Work to complete
Repeat the full listing that follows, word for word.

++++ Data below ++++

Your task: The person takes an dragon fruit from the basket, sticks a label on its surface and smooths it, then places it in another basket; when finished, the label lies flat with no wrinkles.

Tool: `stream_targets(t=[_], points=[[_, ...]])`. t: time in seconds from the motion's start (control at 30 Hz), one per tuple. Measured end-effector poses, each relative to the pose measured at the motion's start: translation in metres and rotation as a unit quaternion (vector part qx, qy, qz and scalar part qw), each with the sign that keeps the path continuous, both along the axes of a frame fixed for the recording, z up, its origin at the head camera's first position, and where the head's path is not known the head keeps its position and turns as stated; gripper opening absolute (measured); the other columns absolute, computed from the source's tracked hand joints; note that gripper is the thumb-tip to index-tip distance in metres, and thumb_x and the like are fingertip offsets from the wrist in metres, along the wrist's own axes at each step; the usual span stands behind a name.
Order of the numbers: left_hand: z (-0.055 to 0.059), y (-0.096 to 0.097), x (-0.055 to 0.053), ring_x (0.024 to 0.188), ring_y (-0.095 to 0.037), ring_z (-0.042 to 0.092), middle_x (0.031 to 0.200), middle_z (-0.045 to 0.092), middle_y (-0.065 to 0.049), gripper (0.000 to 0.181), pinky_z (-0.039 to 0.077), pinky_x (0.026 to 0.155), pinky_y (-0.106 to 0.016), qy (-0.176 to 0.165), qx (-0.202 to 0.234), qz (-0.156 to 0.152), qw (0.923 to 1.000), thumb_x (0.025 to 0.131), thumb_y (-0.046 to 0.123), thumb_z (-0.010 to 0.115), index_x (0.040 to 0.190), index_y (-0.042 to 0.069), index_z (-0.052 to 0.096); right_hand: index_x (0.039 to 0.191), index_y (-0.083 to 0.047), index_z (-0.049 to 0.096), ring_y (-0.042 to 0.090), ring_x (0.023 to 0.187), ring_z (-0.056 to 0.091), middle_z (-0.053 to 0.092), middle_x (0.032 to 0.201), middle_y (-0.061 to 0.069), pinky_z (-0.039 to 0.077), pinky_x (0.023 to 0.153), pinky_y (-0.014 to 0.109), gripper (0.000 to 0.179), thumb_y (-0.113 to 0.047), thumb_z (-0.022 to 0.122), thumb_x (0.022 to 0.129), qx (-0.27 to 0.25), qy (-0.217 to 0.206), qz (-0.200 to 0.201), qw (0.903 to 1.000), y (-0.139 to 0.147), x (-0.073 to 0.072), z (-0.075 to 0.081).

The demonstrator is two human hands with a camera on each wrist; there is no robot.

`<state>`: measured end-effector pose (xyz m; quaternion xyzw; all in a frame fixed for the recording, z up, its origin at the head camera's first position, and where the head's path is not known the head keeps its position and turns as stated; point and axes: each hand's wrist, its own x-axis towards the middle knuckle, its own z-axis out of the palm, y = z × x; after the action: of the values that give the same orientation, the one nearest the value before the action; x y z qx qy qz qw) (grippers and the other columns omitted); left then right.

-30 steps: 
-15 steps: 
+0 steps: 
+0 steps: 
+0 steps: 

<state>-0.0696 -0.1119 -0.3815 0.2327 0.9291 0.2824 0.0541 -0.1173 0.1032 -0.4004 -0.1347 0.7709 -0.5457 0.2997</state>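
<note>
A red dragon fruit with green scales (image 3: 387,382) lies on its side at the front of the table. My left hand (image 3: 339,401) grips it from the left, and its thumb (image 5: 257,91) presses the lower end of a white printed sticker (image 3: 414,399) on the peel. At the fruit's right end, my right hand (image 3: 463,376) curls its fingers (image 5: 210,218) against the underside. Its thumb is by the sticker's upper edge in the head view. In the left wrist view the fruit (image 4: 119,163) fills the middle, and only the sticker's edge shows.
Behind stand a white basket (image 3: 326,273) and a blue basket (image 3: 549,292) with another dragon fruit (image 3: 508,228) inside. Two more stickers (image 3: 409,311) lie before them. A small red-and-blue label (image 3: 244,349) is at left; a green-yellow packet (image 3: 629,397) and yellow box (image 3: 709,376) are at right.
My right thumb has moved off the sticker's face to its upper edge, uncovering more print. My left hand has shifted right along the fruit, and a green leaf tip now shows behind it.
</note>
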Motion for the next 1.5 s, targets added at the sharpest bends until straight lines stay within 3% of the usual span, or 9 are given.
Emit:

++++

Task response
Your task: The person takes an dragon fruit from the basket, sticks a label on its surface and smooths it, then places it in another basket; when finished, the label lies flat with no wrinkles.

Tool: `stream_targets(t=[_], points=[[_, ...]])`. t: time in seconds from the motion's start (control at 30 Hz), one per tuple. Measured end-effector poses, each relative to the pose measured at the motion's start: translation in metres and rotation as a unit quaternion (vector part qx, qy, qz and scalar part qw), each with the sign that keeps the path continuous, both along the axes of a frame fixed for the recording, z up, its origin at the head camera's first position, and where the head's path is not known the head keeps its position and turns as stated; gripper opening absolute (measured); the other columns absolute, computed from the source's tracked hand joints; note that gripper is the thumb-tip to index-tip distance in metres, and thumb_x and the like are fingertip offsets from the wrist in metres, along the wrist's own axes at each step; the usual span stands behind a name.
Order of the numbers: left_hand: z (-0.055 to 0.059), y (-0.096 to 0.097), x (-0.055 to 0.053), ring_x (0.024 to 0.188), ring_y (-0.095 to 0.037), ring_z (-0.042 to 0.092), middle_x (0.031 to 0.200), middle_z (-0.045 to 0.092), middle_y (-0.065 to 0.049), gripper (0.000 to 0.181), pinky_z (-0.039 to 0.077), pinky_x (0.026 to 0.155), pinky_y (-0.106 to 0.016), qy (-0.176 to 0.165), qx (-0.202 to 0.234), qz (-0.156 to 0.152), qw (0.923 to 1.000), thumb_x (0.025 to 0.131), thumb_y (-0.046 to 0.123), thumb_z (-0.010 to 0.115), index_x (0.040 to 0.190), index_y (-0.042 to 0.069), index_z (-0.052 to 0.096); right_hand: index_x (0.039 to 0.191), index_y (-0.083 to 0.047), index_z (-0.049 to 0.096), ring_y (-0.042 to 0.090), ring_x (0.023 to 0.187), ring_z (-0.056 to 0.091), middle_z (-0.053 to 0.092), middle_x (0.032 to 0.201), middle_y (-0.061 to 0.069), pinky_z (-0.039 to 0.077), pinky_x (0.023 to 0.153), pinky_y (-0.014 to 0.109), gripper (0.000 to 0.179), thumb_y (-0.113 to 0.047), thumb_z (-0.022 to 0.122), thumb_x (0.022 to 0.129), qx (-0.27 to 0.25), qy (-0.217 to 0.206), qz (-0.200 to 0.201), qw (0.903 to 1.000), y (-0.139 to 0.147), x (-0.073 to 0.072), z (-0.075 to 0.081).

The demonstrator is two human hands with a camera on each wrist; there is no robot.

`<state>`: measured end-effector pose (xyz m; quaternion xyzw; all in a frame fixed for the recording, z up, its origin at the head camera's first position, and where the head's path is not known the head keeps its position and turns as stated; point and axes: each hand's wrist, its own x-axis towards the middle knuckle, its own z-axis out of the palm, y = z × x; after the action: of the values that give the same orientation, the one nearest the value before the action; x y z qx qy qz qw) (grippers and the other columns omitted); left then right.

-30 steps: 
-15 steps: 
+0 steps: 
+0 steps: 
+0 steps: 

<state>-0.0696 -0.1119 -0.3815 0.2327 0.9291 0.2824 0.0541 -0.1173 0.1032 -0.4004 -0.1347 0.7709 -0.5457 0.2997</state>
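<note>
A red dragon fruit with green scales (image 3: 387,382) lies on its side at the front of the table. My left hand (image 3: 339,401) grips it from the left, and its thumb (image 5: 257,91) presses the lower end of a white printed sticker (image 3: 414,399) on the peel. At the fruit's right end, my right hand (image 3: 463,376) curls its fingers (image 5: 210,218) against the underside. Its thumb is by the sticker's upper edge in the head view. In the left wrist view the fruit (image 4: 119,163) fills the middle, and only the sticker's edge shows.
Behind stand a white basket (image 3: 326,273) and a blue basket (image 3: 549,292) with another dragon fruit (image 3: 508,228) inside. Two more stickers (image 3: 409,311) lie before them. A small red-and-blue label (image 3: 244,349) is at left; a green-yellow packet (image 3: 629,397) and yellow box (image 3: 709,376) are at right.
My right thumb has moved off the sticker's face to its upper edge, uncovering more print. My left hand has shifted right along the fruit, and a green leaf tip now shows behind it.
</note>
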Motion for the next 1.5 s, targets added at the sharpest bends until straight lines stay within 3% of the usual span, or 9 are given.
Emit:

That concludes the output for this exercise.